Update: I added a couple of the title ideas plus a meta tag.
Update 2: the title was too long, so I sort of put it back
It was a perfect plan.
Five Thousand Years of recorded history told them that it should work, they should be in complete control. They followed the plan to the letter, and, for many years, scarcely anyone noticed what was going on.
They had all their bases covered. No matter what happened, the nation would be theirs for the forseeable future. They were right on the verge of total, uncontested, dominance...
and they failed.
The big question is, Why?
I've had this diary boiling in my head, wasn't sure of exactly how to word it. But recent posts breaking Godwin's Law (Cue the Fuhrer Pootie) have forced my hand.
It's really an open secret that the GOP, with many many accomplices, have been moving America toward Authoritarianism (see, I can avoid mentioning Fascism or Nazis...er, oopsie). The program they used to make a Police State Play in Peoria (please tell me you got that joke) was really ingenious and is likely based on a lot of research into history, especially the history of de-democratizing movements.
They set up everything that was required, right down to centralization of economic and media power into the hands of their supporters. They had the vanguard for their revolution ready to pounce on their every command. Empire should have been assured.
You all should be asking yourselves, as I'm sure the Rethugs are, why they failed. 2006 should have been the death knell for what remained of American democracy, it should have been all over but the singin'.
The reason they failed, on many levels, is right in front of you. All of you probably understand that the blogosphere played a key role in the thumpin' we gave to the GOP last November, but the reason that we defeated them in that battle goes much deeper than you may realize.
The bulk of the last 5 millenia of history, especially in the West, has been a history of Hierarchical Power. Hierarchies rely on centralization of authority to grow, and tend to move toward centralization as their power grows.
Two interesting things that you probably won't read about in a history book though are particularly enlightening:
- As Empires decline, their elites continue to centralize power and wealth, leading in every historical case to a latter day stage of absolute authoritarianism culminating in a violent detruction and loss of all capacity to create a state.
- Also in every known case, the major advances of humanity all occured when elites were at their weakest relative point.
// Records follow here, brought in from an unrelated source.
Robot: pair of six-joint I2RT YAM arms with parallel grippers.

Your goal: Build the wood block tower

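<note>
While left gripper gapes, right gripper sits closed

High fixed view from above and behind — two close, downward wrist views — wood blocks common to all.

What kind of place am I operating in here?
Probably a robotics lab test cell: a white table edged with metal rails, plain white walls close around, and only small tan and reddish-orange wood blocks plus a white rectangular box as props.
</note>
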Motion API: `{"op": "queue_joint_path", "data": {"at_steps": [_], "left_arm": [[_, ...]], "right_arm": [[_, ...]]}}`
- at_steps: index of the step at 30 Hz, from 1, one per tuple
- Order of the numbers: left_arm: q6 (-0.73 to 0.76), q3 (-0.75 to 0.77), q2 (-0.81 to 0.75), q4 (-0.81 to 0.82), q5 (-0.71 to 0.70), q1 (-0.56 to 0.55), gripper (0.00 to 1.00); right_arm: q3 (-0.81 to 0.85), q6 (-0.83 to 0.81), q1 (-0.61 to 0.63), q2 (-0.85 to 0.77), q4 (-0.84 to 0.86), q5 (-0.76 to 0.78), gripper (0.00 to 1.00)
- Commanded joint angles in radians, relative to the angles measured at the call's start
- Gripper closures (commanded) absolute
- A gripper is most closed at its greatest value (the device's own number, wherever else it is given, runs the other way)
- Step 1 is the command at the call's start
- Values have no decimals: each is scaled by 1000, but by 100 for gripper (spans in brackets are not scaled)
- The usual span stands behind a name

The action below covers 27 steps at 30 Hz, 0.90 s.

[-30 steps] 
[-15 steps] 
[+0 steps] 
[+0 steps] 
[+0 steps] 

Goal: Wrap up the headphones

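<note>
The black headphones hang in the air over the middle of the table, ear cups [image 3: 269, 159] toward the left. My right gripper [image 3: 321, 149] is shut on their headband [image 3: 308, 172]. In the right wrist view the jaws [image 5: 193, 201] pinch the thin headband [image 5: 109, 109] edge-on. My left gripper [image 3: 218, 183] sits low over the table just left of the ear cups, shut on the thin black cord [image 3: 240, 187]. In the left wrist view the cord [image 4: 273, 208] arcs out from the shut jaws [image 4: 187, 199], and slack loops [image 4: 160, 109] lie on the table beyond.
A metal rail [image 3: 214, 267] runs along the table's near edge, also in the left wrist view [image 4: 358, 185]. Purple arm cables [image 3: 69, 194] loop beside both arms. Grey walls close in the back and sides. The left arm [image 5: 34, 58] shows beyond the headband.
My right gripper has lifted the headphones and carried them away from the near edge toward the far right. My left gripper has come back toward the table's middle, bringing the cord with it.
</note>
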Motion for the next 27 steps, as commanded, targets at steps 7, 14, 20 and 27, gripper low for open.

By those principles, and by the historical experience of several loyal Bush supporters, America should have been a dictatorship by now. So, what is different now?
The blogosphere is not Hierarchical. This great combination of crossed photons and servers is the prime example of what would be called a Hetrarchy. In a Hetrarchy, while there are rules, there is no leadership per se.
This lies at the core of why the Bush plan has failed thus far and also why the Republicans did not win a filibusterproof majority in the Senate last year with G. Felix Macaca as their '08 dictator...I mean, uh, presidential candidate. Being so heavily trained in how Hierarchies are run, they cannot deal with the actions of a non-centrally controlled mass.
Think of how DKos is characterized by the RWNM(tm) and the VRWC(tm). They paint this blog as the personal fiefdom of one Mr. Zuniga, or on their more gransiose moments, as a lackey operation for George Soros, not only to give the Fox Noise audience a new Bugbear to scream about, but, on a deeper level, they literally cannot perceive of something as powerful as the Reality-Based Blogosphere without someone or something pulling the strings. Watch BillO and his suggestively-shaped Left-Wing Conspiracy charts and graphs (if you can hold back the gagging reflex long enough) with this in mind and you'll see why Fox Noise is in meltdown now.
In short, this community is more than just a bunch of activists, lurkers, and trolls and I think that we really should start a serious discussion about what the rise of the blogosphere really means.